Look, given all the constraints you have articulated, I’ll share a program that I myself wish I had ran when I was a beginner.
Estep’s Three Days a Week Beginner Program
A. Abdominal Work: Leg Raise– 50 / Crunch– 50 / Jackknife– 50
B. Squat– Two warmup sets (15 reps and 8 reps). Work sets: 3 x 8, then add weight and do 2 x 5
C. Bench Press– Two warmup sets (15 reps and 8 reps). Work sets: 3 x 8, then add weight and do 2 x 5
D. Seated DB Curl– 3 x 8
E. Incline Tricep Extension– 3 x 8
You can superset the last two if you want
A. Deadlift– Two warmup sets (15 reps and 8 reps). Work sets: 3 x 8, then add weight and do 2 x 5
B. DB Row– 3 x 8
C. Behind the Neck Press– 3 x 8
D. Shrugs– 4 x 6
E. Calf Raise– 3 x 12
This is not ideal with regards to “looks first, strength second” but given your writings I think you’ll have a hard time getting properly invested in something that’s not oriented around the big four.
On that note, I’ll happily add it’s possible to pursue your goal
without back squats, overhead presses, flat barbell bench presses and deadlifts.
Since an article with some more advanced methodologies was linked, I think it is important to point out to you @tinkertailortanker that the advanced methods that you’ll find in a lot of articles aren’t necessary for a beginner, or necessarily an intermediate either.

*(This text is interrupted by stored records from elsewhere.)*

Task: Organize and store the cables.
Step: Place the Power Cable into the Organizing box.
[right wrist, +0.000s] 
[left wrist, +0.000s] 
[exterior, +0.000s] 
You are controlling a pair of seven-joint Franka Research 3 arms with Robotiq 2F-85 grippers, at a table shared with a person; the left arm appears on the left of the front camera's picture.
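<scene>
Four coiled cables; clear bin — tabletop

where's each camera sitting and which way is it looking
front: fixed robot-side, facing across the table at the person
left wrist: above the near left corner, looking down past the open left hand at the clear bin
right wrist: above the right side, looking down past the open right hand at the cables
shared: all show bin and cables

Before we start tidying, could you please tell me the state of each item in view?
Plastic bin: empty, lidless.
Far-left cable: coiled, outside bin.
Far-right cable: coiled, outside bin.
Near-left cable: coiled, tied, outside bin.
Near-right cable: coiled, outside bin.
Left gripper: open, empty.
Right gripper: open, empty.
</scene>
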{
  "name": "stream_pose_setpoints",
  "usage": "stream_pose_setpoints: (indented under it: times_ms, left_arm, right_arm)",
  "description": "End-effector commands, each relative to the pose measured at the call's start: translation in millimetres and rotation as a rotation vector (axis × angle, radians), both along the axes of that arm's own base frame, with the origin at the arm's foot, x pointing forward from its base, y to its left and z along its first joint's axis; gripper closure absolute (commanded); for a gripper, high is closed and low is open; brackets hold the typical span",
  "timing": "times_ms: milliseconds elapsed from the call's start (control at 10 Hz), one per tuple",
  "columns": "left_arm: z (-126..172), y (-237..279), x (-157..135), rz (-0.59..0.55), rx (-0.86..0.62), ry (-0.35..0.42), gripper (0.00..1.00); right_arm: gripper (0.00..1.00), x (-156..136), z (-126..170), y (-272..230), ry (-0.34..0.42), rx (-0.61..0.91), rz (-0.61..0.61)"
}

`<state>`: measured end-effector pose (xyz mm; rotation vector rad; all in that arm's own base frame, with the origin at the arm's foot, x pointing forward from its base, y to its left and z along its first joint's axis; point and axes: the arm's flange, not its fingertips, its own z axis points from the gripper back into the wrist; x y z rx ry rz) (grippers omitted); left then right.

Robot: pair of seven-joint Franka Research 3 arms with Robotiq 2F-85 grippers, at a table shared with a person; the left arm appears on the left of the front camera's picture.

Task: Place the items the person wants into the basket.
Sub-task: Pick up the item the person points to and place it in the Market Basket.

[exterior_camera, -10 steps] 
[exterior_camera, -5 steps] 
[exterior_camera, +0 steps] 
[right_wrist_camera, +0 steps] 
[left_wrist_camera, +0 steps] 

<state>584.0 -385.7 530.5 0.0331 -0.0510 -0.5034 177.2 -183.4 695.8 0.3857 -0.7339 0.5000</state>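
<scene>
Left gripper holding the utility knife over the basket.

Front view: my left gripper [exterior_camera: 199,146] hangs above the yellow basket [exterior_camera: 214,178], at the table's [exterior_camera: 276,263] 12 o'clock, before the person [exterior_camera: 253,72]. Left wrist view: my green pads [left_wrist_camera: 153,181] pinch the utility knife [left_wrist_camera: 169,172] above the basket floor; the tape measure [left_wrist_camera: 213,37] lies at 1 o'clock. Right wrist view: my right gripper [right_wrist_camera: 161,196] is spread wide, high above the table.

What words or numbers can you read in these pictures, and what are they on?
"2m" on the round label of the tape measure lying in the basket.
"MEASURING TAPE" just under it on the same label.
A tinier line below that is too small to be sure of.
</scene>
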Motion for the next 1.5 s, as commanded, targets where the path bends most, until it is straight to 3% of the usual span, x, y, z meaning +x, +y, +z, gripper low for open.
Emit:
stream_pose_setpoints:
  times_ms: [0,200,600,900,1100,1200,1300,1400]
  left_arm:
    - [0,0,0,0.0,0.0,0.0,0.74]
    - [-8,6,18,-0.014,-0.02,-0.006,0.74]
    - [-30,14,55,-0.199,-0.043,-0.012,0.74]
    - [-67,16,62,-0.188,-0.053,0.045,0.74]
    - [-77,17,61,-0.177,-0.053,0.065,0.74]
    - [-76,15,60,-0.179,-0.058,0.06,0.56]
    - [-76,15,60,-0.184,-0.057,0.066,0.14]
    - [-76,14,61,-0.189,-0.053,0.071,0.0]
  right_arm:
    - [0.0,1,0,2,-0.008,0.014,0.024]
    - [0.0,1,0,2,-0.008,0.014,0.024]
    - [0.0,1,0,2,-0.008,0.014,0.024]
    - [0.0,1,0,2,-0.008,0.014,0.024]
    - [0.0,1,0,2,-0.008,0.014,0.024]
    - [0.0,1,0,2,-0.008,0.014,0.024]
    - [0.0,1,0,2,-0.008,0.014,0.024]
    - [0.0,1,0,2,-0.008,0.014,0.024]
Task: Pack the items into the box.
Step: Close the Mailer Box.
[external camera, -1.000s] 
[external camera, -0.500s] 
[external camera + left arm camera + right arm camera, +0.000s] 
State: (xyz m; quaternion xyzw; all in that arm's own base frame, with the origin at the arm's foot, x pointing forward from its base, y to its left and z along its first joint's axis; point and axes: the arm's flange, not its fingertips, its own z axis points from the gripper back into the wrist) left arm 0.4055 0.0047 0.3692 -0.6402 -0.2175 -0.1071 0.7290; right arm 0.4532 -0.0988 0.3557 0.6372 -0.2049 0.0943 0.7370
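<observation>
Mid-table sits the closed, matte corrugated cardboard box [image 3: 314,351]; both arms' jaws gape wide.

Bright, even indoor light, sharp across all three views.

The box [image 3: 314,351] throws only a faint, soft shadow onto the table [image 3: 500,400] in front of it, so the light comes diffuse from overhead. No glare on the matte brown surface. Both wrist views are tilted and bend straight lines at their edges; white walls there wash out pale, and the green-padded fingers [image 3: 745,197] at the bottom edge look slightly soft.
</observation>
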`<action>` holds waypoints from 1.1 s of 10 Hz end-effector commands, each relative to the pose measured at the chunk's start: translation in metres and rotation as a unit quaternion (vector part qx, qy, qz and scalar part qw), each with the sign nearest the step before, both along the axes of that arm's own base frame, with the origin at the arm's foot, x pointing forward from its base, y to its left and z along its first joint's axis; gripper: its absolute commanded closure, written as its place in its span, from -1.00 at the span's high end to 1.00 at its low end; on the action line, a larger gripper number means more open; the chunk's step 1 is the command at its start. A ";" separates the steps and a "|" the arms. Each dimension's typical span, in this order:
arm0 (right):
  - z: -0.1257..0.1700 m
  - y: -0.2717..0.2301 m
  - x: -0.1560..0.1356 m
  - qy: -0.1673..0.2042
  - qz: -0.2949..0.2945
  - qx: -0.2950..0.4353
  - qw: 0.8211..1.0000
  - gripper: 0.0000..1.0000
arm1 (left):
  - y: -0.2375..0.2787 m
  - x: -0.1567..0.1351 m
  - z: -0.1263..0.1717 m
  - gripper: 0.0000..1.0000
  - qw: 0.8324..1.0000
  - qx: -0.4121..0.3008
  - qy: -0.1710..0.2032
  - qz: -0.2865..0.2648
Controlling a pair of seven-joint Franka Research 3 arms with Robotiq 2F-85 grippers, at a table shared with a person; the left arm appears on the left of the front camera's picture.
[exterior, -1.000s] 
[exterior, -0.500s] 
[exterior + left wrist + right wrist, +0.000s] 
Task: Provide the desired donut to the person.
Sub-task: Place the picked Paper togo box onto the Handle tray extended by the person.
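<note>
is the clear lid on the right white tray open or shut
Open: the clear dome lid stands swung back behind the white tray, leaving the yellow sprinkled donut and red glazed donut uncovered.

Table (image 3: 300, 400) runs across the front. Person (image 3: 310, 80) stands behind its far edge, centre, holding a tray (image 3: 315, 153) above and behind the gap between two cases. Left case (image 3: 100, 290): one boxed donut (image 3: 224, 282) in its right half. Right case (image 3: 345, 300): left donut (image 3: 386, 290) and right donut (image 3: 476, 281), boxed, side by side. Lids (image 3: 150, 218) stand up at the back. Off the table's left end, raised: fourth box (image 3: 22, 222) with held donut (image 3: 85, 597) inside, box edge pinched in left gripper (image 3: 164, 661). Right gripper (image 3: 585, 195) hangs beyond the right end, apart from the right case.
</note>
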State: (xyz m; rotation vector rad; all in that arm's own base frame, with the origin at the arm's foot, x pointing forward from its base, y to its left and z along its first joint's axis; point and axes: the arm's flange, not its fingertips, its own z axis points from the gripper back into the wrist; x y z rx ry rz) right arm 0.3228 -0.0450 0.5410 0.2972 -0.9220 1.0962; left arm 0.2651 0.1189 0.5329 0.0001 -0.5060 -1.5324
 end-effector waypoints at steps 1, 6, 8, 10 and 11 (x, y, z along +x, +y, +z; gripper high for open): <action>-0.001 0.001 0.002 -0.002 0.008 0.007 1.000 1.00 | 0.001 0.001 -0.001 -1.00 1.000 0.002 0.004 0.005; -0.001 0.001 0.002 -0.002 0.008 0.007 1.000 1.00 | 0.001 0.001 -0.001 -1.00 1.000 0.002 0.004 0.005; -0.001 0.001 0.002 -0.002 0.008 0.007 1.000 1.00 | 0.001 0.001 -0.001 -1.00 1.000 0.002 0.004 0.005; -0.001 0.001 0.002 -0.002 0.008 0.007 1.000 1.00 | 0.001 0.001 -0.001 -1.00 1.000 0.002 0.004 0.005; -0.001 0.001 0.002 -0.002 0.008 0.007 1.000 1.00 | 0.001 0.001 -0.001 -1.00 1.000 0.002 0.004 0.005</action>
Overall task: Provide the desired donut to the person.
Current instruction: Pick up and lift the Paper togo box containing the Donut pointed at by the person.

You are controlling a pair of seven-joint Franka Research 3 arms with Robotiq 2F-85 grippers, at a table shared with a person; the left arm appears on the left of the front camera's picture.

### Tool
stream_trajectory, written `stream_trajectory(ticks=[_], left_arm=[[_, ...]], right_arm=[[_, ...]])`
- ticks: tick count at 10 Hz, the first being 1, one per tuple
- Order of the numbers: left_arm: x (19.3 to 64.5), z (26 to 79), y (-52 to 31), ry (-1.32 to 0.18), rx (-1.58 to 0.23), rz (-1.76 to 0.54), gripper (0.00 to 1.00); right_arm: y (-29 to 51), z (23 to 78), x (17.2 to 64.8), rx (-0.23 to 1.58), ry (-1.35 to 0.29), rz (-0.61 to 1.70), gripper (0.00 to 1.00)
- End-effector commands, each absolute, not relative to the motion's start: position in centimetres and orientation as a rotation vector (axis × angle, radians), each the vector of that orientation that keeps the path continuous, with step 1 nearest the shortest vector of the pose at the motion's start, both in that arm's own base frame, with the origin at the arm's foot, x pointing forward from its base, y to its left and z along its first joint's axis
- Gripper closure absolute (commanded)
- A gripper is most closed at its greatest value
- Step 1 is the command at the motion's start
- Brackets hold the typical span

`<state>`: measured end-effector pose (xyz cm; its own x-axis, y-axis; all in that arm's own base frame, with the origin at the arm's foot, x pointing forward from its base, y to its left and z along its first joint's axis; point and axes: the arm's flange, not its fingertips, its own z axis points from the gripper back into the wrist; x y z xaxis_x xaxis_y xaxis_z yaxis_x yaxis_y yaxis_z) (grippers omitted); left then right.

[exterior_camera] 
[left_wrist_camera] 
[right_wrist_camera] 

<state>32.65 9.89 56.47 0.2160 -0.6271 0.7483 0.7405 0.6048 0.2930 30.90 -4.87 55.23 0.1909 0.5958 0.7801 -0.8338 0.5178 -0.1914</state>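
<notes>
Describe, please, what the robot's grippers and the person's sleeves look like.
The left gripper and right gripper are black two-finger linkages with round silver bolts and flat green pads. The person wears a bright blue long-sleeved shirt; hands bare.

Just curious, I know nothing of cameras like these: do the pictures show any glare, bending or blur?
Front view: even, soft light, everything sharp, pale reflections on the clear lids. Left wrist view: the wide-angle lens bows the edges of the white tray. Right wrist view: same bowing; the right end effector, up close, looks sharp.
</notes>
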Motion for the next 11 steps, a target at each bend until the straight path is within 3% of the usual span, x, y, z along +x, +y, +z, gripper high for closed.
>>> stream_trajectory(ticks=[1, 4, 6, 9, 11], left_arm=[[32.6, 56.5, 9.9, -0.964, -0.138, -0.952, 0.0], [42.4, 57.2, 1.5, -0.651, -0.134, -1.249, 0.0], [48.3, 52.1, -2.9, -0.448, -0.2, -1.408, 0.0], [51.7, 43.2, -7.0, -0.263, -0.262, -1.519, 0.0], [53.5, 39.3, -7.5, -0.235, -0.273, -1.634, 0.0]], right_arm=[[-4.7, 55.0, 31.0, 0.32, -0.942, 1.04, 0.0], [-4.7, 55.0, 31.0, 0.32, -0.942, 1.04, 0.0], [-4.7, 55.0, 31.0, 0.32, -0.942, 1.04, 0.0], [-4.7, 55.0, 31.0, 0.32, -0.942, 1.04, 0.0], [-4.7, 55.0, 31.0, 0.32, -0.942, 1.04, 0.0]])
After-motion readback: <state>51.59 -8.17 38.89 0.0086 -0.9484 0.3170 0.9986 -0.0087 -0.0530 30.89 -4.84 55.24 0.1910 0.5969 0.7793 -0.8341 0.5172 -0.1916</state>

Why? The advanced trainee (which you are not, and not very many of us are — I’m not) has become adapted to the physical training to such an extent that it is necessary to employ these methods to provide their body with enough added stress to stimulate an adaptation. At your level, adding reps, weight, and even volume (in the form of an additional work set at the end of say a four week block) is perfectly adequate.
There are four hypertrophy triggers.
If you take some of your work-sets to failure, or close to failure, that will give you muscle fiber fatigue. You don’t need rest-pause or myo-reps yet. You can just go straight to failure. After a while, you might go to failure, drop weight, and go to failure again. This can also be a time-saver at times.
Muscle damage, go heavy-ish. 5-8 reps is fine. Again, the article covers this.
Include some tempo work, and you got mTor covered.
And then finally there is Local Growth Factors & Lactate Release which is not something you’d find in Starting Strength for instance. You get this by doing a slow tempo and keeping constant tension on the muscle.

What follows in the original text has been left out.